How has consolidation worked in practice? A 2005 literature review by DeVoe Moore Center Director Sam Staley and coauthors Dagney Faulk, Suzanne Leland, and D. Eric Schansberg for the Marion County Consolidation Study Commission concluded that “significant gains in efficiency are unlikely.” Most studies estimating economies of scale in police and fire departments found that larger regional departments aren’t more cost-efficient. Complicating matters, morale problems among public employees plague the transition to consolidated governments. Outcomes also depend on political leadership and context-specific motivations for reform.

Economic development has improved modestly in some locales after consolidation, but typically no more than in comparable unconsolidated jurisdictions or statewide averages. In a 1999 analysis of nine consolidated governments, political scientists Jered Carr and Richard Feiock found no link between consolidation and economic development. More recently, economists from the University of West Virginia analyzed several city-county consolidations using a somewhat more sophisticated statistical technique called synthetic control method to determine whether areas experienced greater growth post-consolidation, but still found no link.

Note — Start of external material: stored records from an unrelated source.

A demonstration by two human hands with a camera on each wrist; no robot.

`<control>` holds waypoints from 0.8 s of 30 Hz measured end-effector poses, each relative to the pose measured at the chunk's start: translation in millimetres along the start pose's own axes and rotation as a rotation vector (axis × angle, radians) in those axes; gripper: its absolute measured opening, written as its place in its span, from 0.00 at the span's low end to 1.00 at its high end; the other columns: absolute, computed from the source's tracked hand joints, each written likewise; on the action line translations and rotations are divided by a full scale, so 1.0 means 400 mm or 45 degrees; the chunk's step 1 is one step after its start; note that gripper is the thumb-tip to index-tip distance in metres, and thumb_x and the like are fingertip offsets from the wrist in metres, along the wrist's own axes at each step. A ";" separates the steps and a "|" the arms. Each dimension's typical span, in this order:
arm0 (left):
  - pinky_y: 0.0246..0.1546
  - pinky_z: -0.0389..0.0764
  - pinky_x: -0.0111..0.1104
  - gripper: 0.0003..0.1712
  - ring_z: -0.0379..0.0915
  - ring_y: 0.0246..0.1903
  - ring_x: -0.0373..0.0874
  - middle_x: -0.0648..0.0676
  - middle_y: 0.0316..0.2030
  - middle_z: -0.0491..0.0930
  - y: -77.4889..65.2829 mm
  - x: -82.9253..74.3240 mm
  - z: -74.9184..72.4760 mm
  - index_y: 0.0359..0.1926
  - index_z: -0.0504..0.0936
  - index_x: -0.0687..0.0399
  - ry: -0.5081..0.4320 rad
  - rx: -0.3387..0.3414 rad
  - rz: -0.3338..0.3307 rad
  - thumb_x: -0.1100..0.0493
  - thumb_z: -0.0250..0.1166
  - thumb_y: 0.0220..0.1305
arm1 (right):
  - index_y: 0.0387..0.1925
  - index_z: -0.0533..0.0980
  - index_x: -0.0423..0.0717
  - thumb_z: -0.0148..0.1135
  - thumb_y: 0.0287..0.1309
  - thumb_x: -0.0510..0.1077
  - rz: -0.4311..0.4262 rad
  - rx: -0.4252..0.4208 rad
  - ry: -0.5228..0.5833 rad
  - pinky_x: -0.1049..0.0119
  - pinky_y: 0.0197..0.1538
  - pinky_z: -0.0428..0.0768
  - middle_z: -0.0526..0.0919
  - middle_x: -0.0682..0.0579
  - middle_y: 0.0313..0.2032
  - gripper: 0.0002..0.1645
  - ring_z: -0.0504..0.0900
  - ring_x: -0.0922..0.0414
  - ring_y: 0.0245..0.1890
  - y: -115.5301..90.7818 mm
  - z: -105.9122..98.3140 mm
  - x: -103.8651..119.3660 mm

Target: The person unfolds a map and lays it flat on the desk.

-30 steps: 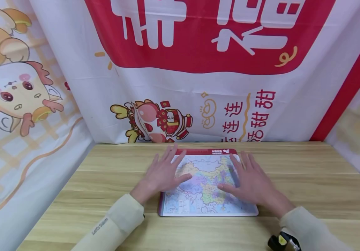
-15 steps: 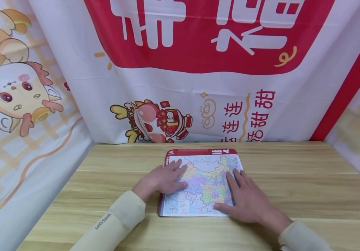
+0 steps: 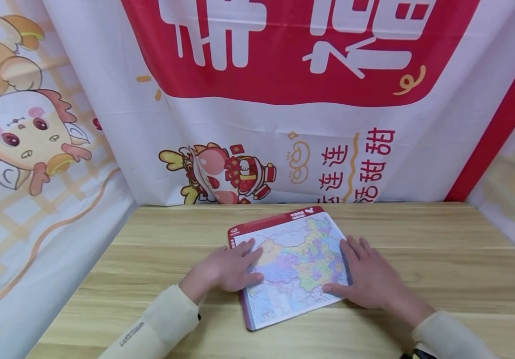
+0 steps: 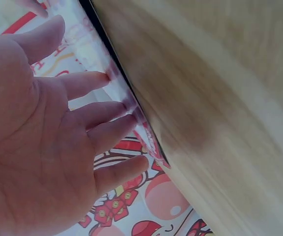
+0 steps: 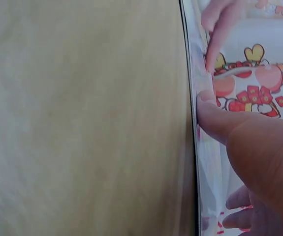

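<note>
A thin map board (image 3: 284, 262) with rounded corners and a red top strip lies tilted on the wooden table. Printed on it is a pastel map of China. My left hand (image 3: 235, 269) rests on its left side, fingers spread toward the middle. On the right edge lies my right hand (image 3: 370, 274), thumb over the lower right part and fingers stretched away from me. From the left wrist view, the straight fingertips of the left hand (image 4: 57, 137) touch the glossy surface. In the right wrist view the thumb of the right hand (image 5: 259, 152) presses near the board's dark edge.
The wooden table (image 3: 441, 259) extends on both sides of the board. Behind it hangs a white cloth (image 3: 419, 164) with a red panel and cartoon figures. Another printed cloth (image 3: 82, 239) hangs along the left side.
Both hands have come down from above the map board onto its surface. The board has turned counterclockwise, its lower left corner now nearer to me.
</note>
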State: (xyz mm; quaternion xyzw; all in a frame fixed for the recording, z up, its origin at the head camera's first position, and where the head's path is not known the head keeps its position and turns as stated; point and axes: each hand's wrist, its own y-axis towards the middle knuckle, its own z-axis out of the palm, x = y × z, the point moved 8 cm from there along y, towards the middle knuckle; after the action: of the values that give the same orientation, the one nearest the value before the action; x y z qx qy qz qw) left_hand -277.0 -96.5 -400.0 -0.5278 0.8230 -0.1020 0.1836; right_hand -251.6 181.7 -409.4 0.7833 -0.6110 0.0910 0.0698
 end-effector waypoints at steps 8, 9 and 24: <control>0.83 0.54 0.61 0.44 0.44 0.86 0.53 0.52 0.86 0.50 -0.032 -0.015 -0.003 0.83 0.61 0.40 -0.027 -0.017 0.042 0.32 0.60 0.74 | 0.81 0.58 0.34 0.62 0.56 0.84 0.035 0.040 -0.009 0.27 0.78 0.57 0.56 0.31 0.82 0.73 0.53 0.26 0.81 0.005 -0.007 -0.011; 0.83 0.54 0.61 0.44 0.44 0.86 0.53 0.52 0.86 0.50 -0.029 -0.017 -0.005 0.84 0.60 0.40 -0.023 -0.028 0.053 0.32 0.60 0.74 | 0.81 0.58 0.34 0.62 0.57 0.83 0.031 0.039 -0.004 0.27 0.79 0.57 0.56 0.31 0.82 0.72 0.53 0.26 0.81 0.002 -0.007 -0.007; 0.82 0.55 0.64 0.47 0.40 0.87 0.54 0.48 0.87 0.46 0.057 -0.001 -0.037 0.85 0.55 0.36 -0.074 0.016 0.038 0.34 0.62 0.73 | 0.79 0.60 0.31 0.63 0.60 0.80 -0.010 0.091 0.061 0.28 0.78 0.61 0.61 0.29 0.80 0.68 0.59 0.28 0.79 -0.034 0.009 0.045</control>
State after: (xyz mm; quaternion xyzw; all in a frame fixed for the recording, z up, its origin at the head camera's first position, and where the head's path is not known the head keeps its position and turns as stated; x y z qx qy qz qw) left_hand -302.1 -86.9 -394.7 -0.5171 0.8244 -0.0888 0.2123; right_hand -234.0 167.3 -408.8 0.7853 -0.6024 0.1312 0.0570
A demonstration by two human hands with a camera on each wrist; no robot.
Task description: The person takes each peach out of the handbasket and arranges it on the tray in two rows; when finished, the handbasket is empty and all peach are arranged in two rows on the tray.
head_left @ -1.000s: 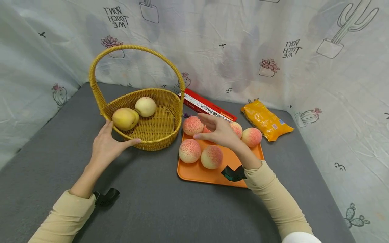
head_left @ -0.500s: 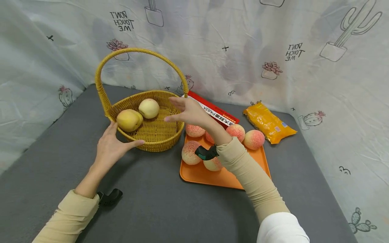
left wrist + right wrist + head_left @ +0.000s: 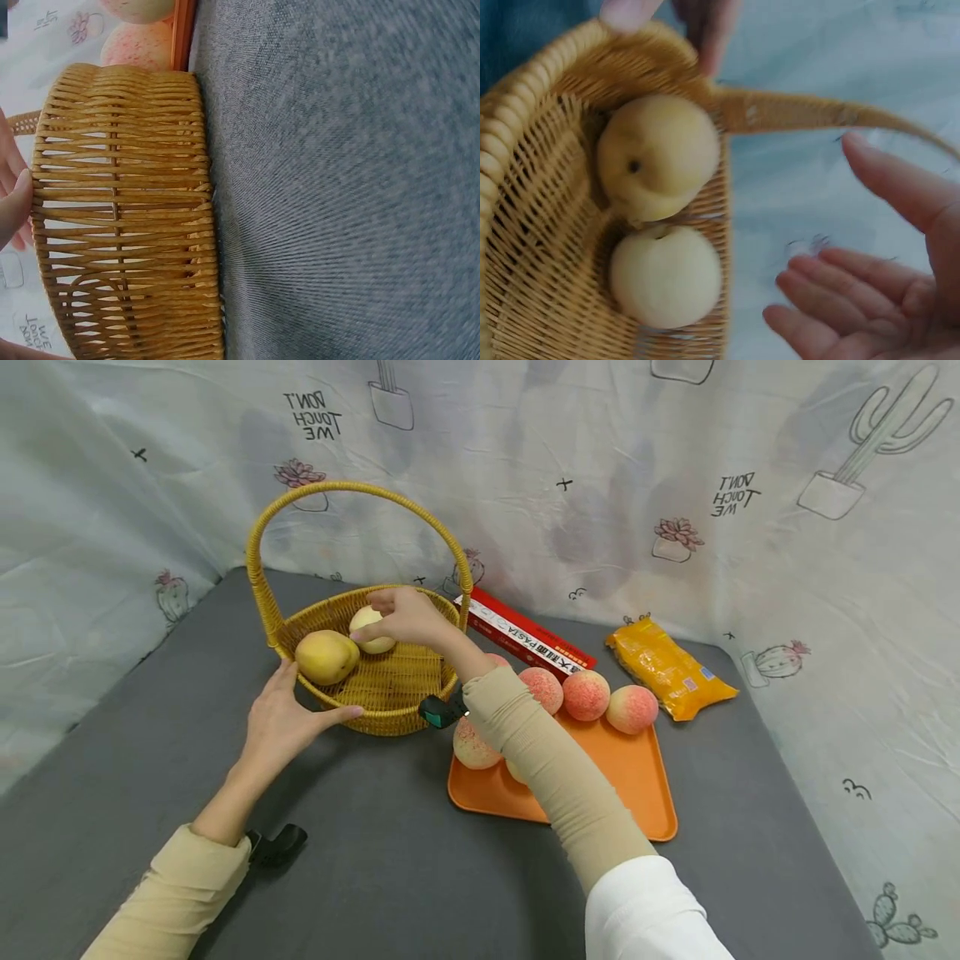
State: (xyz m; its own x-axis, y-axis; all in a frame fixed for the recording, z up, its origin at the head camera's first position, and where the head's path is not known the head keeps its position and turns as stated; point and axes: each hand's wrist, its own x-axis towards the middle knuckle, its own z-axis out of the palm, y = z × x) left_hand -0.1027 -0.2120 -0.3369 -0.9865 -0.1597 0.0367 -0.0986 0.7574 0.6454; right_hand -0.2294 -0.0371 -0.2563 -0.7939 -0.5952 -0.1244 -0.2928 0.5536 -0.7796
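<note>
A yellow wicker basket (image 3: 386,724) with a tall arched handle stands on the grey table. Inside it lie a yellow fruit (image 3: 324,657) and a paler cream-coloured fruit (image 3: 381,646), side by side at the left. My left hand (image 3: 281,722) rests on the basket's near left rim, its thumb stretched along the front and its fingers at the side. Over the basket hovers my right hand (image 3: 411,617), fingers loosely bent and holding nothing. It partly covers the pale fruit in the head view; the right wrist view shows this right hand (image 3: 877,300) apart from both fruits.
Right of the basket, an orange tray (image 3: 615,777) bears several pink-speckled peaches (image 3: 585,695), some hidden behind my right forearm. A red pasta box (image 3: 525,635) lies behind the tray, and an orange packet (image 3: 670,668) at its far right. A printed curtain hangs behind the table.
My right hand has moved left from above the peaches on the tray to over the basket. My left hand has stayed at the rim. The view has shifted slightly.
</note>
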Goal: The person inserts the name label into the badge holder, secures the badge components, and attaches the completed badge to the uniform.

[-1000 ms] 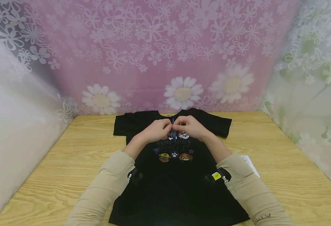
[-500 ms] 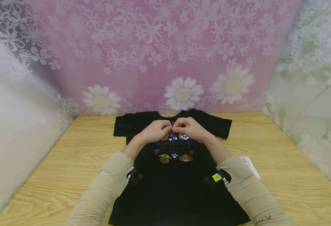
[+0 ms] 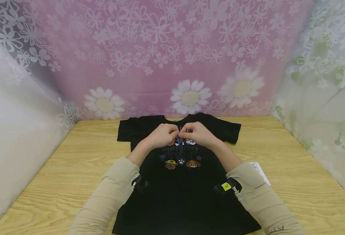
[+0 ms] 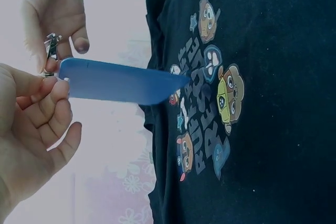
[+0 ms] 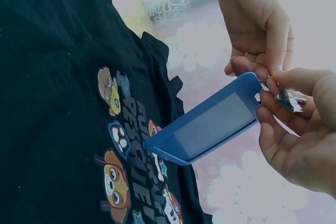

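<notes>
Only the blue holder [image 5: 202,124] looks a bit different from half a second ago: seen from the head, it has turned a little and hangs down a bit longer. Both hands stay almost in the same spot, close together, over the top part of the black shirt [image 3: 184,195].

Left hand [image 3: 163,134] has its thumb and finger pinched on the small end of the blue holder, where a tiny bit of metal shows. Its other fingers are bent. Right hand [image 3: 199,133] has its thumb and fingers bent around a shiny metal clip [image 5: 290,100], right next to that same end. The holder is flat, with a blue edge and a see-through window. It sticks out from the fingers toward the shirt, and I cannot tell if its far corner touches the cloth.

The shirt lies spread out flat on the wooden table [image 3: 57,169], with its neck at the far side. Dog faces [image 4: 231,95], stars, a paw and big dark letters are on its front, just below the hands.

Both arms wear tan sleeves [image 3: 110,186]. A yellow sticker [image 3: 226,186] sits by the right wrist. Near the right sleeve lies a white card [image 3: 260,173], partly hidden. Behind the table hangs a pink flowery curtain [image 3: 172,49].
</notes>
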`<state>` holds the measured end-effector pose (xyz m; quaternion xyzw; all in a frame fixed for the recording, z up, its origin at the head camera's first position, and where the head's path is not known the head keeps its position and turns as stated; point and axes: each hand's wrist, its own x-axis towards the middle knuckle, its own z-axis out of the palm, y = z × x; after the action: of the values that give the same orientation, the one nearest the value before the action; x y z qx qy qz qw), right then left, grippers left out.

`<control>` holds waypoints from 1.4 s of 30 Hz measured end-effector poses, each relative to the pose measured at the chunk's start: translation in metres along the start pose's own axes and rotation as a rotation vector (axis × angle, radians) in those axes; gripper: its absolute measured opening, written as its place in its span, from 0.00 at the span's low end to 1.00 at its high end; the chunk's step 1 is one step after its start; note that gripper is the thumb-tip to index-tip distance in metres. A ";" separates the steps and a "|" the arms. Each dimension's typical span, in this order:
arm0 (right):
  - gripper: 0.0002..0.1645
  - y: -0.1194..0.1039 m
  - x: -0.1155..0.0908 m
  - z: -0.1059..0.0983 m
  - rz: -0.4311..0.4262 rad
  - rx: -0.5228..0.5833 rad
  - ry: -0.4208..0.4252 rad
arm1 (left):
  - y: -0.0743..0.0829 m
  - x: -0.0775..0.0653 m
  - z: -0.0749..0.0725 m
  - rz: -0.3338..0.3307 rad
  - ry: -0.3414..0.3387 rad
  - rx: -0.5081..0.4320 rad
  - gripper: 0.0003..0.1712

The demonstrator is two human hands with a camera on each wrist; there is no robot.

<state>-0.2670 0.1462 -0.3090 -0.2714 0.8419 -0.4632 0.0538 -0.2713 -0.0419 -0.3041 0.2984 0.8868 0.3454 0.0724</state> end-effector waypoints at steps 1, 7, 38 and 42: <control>0.09 -0.001 0.000 0.000 0.000 0.011 0.007 | 0.000 0.000 0.000 0.010 0.005 0.007 0.16; 0.09 0.000 -0.002 0.003 0.002 0.126 0.023 | 0.000 -0.001 0.002 0.052 0.039 0.004 0.16; 0.10 0.013 -0.006 0.000 -0.096 0.368 -0.006 | -0.004 -0.002 0.008 0.140 0.009 -0.342 0.18; 0.12 0.013 -0.006 -0.001 -0.091 0.382 -0.006 | -0.006 -0.001 0.008 0.159 -0.003 -0.387 0.18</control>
<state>-0.2675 0.1552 -0.3195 -0.2956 0.7255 -0.6156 0.0856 -0.2709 -0.0413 -0.3137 0.3487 0.7774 0.5134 0.1023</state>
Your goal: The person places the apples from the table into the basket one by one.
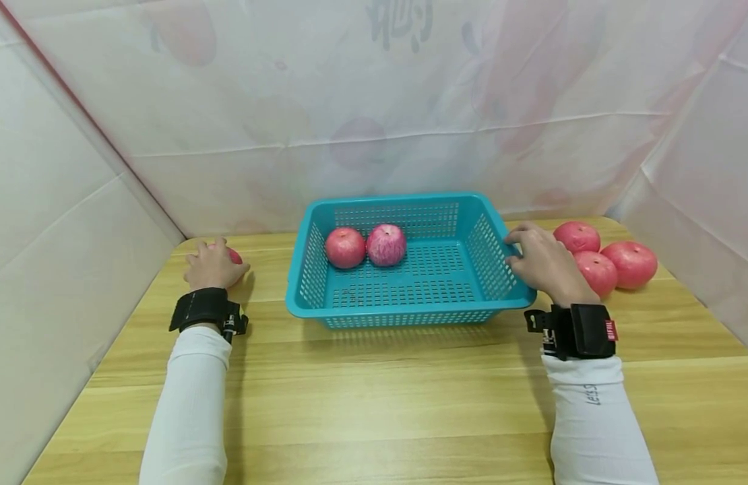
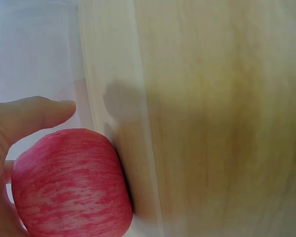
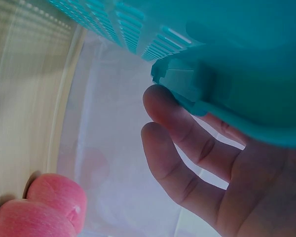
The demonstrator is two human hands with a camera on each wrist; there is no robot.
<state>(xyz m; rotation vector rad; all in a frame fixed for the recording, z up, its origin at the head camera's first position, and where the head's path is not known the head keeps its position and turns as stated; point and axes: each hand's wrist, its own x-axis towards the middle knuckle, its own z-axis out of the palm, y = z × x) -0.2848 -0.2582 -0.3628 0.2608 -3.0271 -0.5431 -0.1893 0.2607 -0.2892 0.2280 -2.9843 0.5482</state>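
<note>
In the head view my left hand (image 1: 210,268) reaches over a red apple (image 1: 234,256) on the table's left side. The left wrist view has this apple (image 2: 71,185) close up, standing on the wood, the thumb lifted off it and other fingers partly hidden behind. My right hand (image 1: 546,264) holds the right rim of a turquoise plastic basket (image 1: 404,314). Seen from the right wrist, fingers (image 3: 187,143) bend under that rim; the thumb is mostly hidden. Inside the basket, a red apple (image 1: 345,248) and a streaked, purplish-pink apple (image 1: 386,245) sit side by side at the left.
Three red apples, one at the back (image 1: 577,237), one in front (image 1: 596,273) and one at the right (image 1: 630,264), stand close together beside my right wrist. Pale cloth walls (image 1: 228,128) rise behind and at both sides of the wooden table (image 1: 374,404).
</note>
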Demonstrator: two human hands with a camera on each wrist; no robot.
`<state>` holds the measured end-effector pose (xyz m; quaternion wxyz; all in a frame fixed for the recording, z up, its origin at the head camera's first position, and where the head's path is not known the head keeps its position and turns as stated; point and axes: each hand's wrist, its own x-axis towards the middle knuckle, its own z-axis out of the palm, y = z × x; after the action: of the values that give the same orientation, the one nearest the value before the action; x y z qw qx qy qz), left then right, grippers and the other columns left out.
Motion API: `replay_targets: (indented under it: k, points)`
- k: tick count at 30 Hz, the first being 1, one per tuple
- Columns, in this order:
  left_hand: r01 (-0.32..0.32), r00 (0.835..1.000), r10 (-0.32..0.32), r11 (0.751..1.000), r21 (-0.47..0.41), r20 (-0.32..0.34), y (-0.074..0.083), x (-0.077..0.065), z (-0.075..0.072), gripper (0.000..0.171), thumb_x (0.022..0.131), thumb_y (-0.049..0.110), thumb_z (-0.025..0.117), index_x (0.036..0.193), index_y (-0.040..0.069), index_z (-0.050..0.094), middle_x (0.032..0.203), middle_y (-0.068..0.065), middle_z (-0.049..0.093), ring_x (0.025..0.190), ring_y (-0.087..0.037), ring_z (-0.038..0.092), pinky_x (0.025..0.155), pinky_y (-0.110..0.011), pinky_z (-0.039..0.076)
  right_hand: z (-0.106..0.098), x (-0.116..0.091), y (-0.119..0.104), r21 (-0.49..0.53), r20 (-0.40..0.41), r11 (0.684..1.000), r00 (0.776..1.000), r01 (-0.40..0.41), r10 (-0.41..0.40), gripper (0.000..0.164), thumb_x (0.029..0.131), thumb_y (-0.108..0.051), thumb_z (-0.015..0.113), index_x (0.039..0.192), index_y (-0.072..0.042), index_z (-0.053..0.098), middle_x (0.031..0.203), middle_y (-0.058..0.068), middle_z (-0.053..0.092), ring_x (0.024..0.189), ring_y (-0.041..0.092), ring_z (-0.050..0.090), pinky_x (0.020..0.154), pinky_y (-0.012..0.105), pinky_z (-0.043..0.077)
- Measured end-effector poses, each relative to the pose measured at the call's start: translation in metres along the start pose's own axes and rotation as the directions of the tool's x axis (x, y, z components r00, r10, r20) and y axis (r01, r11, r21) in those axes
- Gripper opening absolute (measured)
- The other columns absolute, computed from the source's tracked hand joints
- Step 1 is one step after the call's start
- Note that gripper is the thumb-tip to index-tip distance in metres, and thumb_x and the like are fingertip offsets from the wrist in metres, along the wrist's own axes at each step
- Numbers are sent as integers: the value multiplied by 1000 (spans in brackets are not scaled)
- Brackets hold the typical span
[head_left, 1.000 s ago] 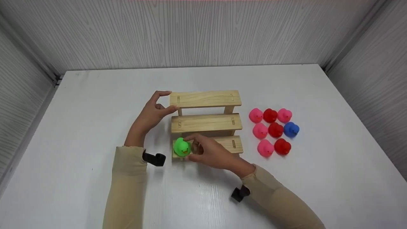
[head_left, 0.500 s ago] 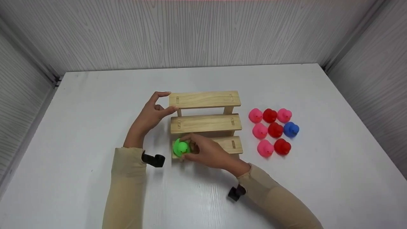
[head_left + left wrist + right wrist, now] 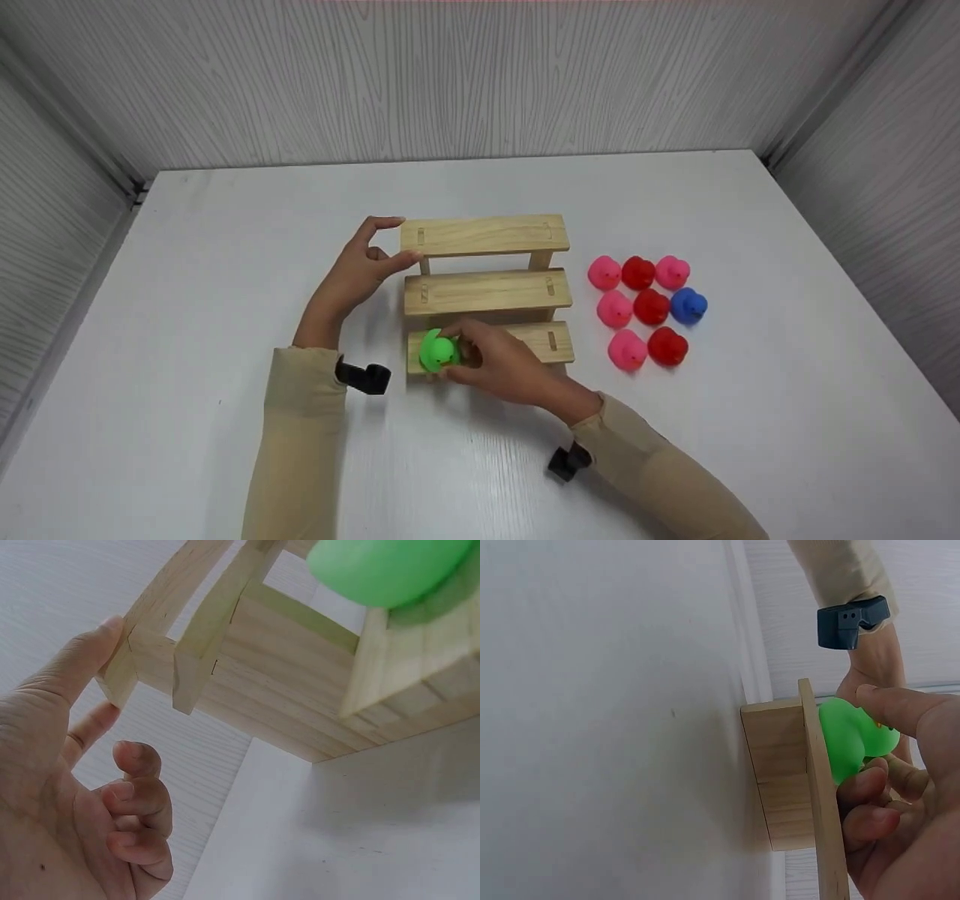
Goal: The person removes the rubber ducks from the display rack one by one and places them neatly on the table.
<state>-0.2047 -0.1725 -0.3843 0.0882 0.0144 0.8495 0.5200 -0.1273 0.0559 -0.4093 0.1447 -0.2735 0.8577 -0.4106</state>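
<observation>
A three-step wooden rack (image 3: 487, 292) stands in the middle of the table. My left hand (image 3: 352, 270) pinches the left end of its top step between thumb and index finger; in the left wrist view the other fingers of that hand (image 3: 82, 765) curl loosely. A green rubber duck (image 3: 439, 351) sits toward the left of the bottom step. Around it my right hand (image 3: 502, 364) has its index finger at the back and its thumb at the front. In the right wrist view, the duck (image 3: 844, 739) rests base against the step, with the thumb by its head.
Right of the rack, several small ducks stand in rows on the white table (image 3: 225, 240): pink ones (image 3: 615, 308), red ones (image 3: 651, 306) and a blue one (image 3: 688, 305). Grey wood-grain panels (image 3: 480, 82) enclose the table at back and sides.
The green duck has turned toward the right and shifted a little right along the bottom step, my right hand moving with it. My left hand keeps its place on the top step.
</observation>
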Motion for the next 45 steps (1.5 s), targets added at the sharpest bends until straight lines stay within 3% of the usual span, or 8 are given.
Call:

Proponents may be driven most by political motivations. Richard Feiock, the Augustus B. Turnbull Professor in the Askew School of Public Administration and Policy at Florida State University, has researched government consolidation for decades. A 2006 paper coauthored with Jered Carr and Linda Johnson notes that consolidation campaign efforts are “fundamentally about political losers trying to be winners.” Economic development, racial tensions, or the operational efficiency of law enforcement are all secondary to the selective gains that politicians, government officials, local business elites, and even academics hope to win from consolidation. Whatever reason is most politically palatable at the time takes center stage. These campaigns don’t always appeal to the better angels of human nature. The authors continue: “Success of consolidation efforts during the 1960s was likely the result of proponents successfully exploiting racial tensions in the community by suggesting that consolidation would be an effective mechanism to stunt growing African American political power or to prevent African Americans from ever gaining significant power. Today, proponents are more likely to suggest that economic development will be enhanced.”

Efforts to consolidate continue. In 2016, a government task force in Illinois revived interest in consolidation as a panacea for the state’s budgetary problems. As recently as May 2017, Tallahassee city officials attending a conference in Nashville discussed the prospects of consolidation. Some ideas die hard.